For us, this means you type

sudo texhash
sudo updmap --enable Map MinionPro.map

(mktexlsr and texhash are much the same thing, or one is a link to the other, or something.) Then Edit > Reconfigure in LyX again.

9) You can find the documentation in

  /usr/share/teTeX/texmf-local/doc/latex/MinionPro/MinionPro.pdf

10) Happy TeXing!

The manual is also at online over here.

MinionPro has both upper- and lowercase numbers, each in both fixed- and variable-width. By default it will use lowercase variable-width numbers in text and in mathematics. You might want \usepackage[mathlf]{MinionPro} which will use uppercase ("lining") figures in equations. [mathlf,minionint] will also use a prettier integral symbol. The manual of course explains all the options.
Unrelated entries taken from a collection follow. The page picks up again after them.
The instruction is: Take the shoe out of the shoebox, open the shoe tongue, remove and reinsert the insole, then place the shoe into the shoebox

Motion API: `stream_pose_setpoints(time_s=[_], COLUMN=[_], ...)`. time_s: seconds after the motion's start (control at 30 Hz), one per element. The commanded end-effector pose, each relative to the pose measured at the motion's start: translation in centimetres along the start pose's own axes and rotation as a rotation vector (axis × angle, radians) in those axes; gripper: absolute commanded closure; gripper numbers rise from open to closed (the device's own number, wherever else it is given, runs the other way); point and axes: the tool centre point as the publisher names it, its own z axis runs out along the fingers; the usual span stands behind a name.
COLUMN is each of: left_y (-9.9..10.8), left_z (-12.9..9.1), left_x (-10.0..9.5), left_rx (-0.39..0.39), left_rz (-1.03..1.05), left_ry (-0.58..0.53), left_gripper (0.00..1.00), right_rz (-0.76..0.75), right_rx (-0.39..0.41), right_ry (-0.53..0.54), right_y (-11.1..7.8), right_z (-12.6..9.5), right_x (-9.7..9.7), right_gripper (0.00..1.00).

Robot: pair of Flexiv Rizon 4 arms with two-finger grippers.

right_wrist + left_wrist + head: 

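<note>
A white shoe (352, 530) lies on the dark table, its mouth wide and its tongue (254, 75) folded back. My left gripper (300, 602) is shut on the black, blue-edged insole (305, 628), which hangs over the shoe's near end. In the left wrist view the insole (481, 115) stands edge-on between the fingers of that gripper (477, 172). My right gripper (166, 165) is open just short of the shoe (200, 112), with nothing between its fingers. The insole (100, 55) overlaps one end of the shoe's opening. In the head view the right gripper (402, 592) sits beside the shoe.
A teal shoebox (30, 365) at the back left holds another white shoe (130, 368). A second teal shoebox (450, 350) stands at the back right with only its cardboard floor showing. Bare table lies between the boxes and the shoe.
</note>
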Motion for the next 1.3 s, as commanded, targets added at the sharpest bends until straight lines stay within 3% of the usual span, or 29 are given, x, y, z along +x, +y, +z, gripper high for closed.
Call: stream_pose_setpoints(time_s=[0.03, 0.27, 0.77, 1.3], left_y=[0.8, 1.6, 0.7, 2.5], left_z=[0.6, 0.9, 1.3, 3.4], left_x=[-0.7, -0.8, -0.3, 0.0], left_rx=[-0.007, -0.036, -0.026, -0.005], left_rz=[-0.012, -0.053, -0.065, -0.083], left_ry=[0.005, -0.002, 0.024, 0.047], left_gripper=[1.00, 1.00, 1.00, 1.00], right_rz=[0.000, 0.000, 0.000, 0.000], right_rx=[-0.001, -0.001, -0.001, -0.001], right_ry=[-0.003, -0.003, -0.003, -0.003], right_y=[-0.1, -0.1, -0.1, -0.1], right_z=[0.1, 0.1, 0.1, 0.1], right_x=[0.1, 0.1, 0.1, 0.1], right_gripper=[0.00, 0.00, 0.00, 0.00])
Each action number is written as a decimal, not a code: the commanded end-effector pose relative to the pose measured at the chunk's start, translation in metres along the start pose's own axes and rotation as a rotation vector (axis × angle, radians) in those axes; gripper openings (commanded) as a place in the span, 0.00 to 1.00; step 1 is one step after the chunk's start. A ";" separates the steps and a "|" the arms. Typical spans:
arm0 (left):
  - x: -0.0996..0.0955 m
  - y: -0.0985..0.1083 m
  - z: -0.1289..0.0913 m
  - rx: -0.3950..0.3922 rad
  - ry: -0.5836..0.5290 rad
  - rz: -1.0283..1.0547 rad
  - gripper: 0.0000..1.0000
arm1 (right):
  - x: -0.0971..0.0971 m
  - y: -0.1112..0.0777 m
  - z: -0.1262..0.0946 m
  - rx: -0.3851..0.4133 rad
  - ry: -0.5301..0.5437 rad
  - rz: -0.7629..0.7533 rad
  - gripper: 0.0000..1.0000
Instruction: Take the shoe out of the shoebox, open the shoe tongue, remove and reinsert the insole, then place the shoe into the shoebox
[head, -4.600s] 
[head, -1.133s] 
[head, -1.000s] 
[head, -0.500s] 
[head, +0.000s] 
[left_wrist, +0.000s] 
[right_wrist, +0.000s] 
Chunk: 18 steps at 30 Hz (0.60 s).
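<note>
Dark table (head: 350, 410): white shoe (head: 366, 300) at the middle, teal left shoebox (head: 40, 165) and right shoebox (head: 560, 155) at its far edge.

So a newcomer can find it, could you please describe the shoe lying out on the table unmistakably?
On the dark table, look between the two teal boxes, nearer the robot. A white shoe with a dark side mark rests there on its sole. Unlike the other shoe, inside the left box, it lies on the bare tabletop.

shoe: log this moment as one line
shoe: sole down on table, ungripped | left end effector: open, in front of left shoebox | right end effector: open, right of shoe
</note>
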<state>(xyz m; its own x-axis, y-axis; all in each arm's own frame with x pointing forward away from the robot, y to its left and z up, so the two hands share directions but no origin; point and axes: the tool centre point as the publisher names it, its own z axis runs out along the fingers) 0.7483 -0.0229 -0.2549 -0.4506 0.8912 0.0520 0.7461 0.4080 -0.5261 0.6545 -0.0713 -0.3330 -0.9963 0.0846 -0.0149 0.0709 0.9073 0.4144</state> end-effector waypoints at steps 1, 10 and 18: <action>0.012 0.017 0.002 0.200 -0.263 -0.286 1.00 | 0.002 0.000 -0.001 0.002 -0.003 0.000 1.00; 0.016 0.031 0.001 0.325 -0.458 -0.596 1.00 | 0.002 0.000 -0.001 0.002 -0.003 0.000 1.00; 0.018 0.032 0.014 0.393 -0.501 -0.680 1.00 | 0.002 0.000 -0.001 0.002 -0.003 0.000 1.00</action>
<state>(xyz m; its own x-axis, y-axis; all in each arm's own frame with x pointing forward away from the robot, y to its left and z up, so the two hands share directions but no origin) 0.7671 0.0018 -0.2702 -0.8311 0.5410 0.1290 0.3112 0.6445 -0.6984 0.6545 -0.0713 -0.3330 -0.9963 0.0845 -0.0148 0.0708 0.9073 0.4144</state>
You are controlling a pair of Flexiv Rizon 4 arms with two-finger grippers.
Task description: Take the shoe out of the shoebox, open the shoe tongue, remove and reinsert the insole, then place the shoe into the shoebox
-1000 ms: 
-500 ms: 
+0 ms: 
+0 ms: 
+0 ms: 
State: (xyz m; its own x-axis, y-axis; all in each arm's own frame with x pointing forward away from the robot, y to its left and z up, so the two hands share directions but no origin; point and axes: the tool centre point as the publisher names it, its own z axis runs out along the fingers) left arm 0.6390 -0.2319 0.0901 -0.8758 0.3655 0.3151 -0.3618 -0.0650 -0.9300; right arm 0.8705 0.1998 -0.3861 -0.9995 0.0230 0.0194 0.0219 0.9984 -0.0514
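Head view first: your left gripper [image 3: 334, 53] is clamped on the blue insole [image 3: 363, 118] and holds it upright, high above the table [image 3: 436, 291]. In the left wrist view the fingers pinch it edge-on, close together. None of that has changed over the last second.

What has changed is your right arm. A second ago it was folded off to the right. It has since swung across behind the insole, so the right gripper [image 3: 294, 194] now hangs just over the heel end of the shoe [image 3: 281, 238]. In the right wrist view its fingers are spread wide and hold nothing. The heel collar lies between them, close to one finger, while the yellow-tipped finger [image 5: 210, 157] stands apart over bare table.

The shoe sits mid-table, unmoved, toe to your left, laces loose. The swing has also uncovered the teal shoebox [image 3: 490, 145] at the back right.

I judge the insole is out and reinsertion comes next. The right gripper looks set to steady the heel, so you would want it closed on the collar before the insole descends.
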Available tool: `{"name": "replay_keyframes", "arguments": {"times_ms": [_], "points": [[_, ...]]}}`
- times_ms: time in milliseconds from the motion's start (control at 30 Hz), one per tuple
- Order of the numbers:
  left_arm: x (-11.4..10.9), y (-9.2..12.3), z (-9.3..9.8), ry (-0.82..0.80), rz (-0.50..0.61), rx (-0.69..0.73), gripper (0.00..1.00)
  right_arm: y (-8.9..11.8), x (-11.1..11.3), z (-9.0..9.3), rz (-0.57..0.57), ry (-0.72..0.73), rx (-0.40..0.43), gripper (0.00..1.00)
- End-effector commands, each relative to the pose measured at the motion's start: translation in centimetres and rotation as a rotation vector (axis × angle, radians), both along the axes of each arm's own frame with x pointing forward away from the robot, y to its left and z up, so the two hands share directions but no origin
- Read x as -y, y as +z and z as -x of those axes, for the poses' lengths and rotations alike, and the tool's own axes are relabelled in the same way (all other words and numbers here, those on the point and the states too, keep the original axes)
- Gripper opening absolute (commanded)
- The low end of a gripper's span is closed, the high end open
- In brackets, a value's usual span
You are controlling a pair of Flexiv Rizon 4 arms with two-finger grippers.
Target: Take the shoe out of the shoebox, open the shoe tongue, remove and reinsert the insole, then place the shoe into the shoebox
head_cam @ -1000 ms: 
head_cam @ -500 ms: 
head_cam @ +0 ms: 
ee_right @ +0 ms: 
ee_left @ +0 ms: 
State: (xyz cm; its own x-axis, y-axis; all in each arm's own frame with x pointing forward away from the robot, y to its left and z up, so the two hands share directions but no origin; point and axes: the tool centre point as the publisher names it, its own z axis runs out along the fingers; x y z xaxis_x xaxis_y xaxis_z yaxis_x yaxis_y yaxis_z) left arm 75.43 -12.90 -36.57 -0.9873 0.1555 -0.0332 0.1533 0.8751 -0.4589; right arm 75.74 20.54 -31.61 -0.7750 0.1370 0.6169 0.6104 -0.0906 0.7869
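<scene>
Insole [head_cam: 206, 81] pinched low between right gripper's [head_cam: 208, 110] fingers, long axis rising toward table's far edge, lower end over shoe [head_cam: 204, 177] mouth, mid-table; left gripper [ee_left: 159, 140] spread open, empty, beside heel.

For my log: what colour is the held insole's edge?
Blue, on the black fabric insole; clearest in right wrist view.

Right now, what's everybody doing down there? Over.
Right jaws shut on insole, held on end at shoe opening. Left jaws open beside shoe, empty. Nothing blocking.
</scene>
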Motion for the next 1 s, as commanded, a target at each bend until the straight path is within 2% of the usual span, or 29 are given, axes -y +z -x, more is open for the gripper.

Note that if you've got the full set of fonts, with optical sizes, you'll find that enabling them will increase the size of your PDF output by a few hundred k. (Because many more character shapes are then embedded in the file.) But you can easily not use them when this is a concern.

Others

Arev Sans should be easy to figure out from this.

Adobe Garamond Pro is also bundled with CS2, and I think I should now be able to figure out how to install Zapad using convert-lcdf as above. (It also coms as .otf, needing conversion to postrscript type 1.) Then follow Zapad's instructions.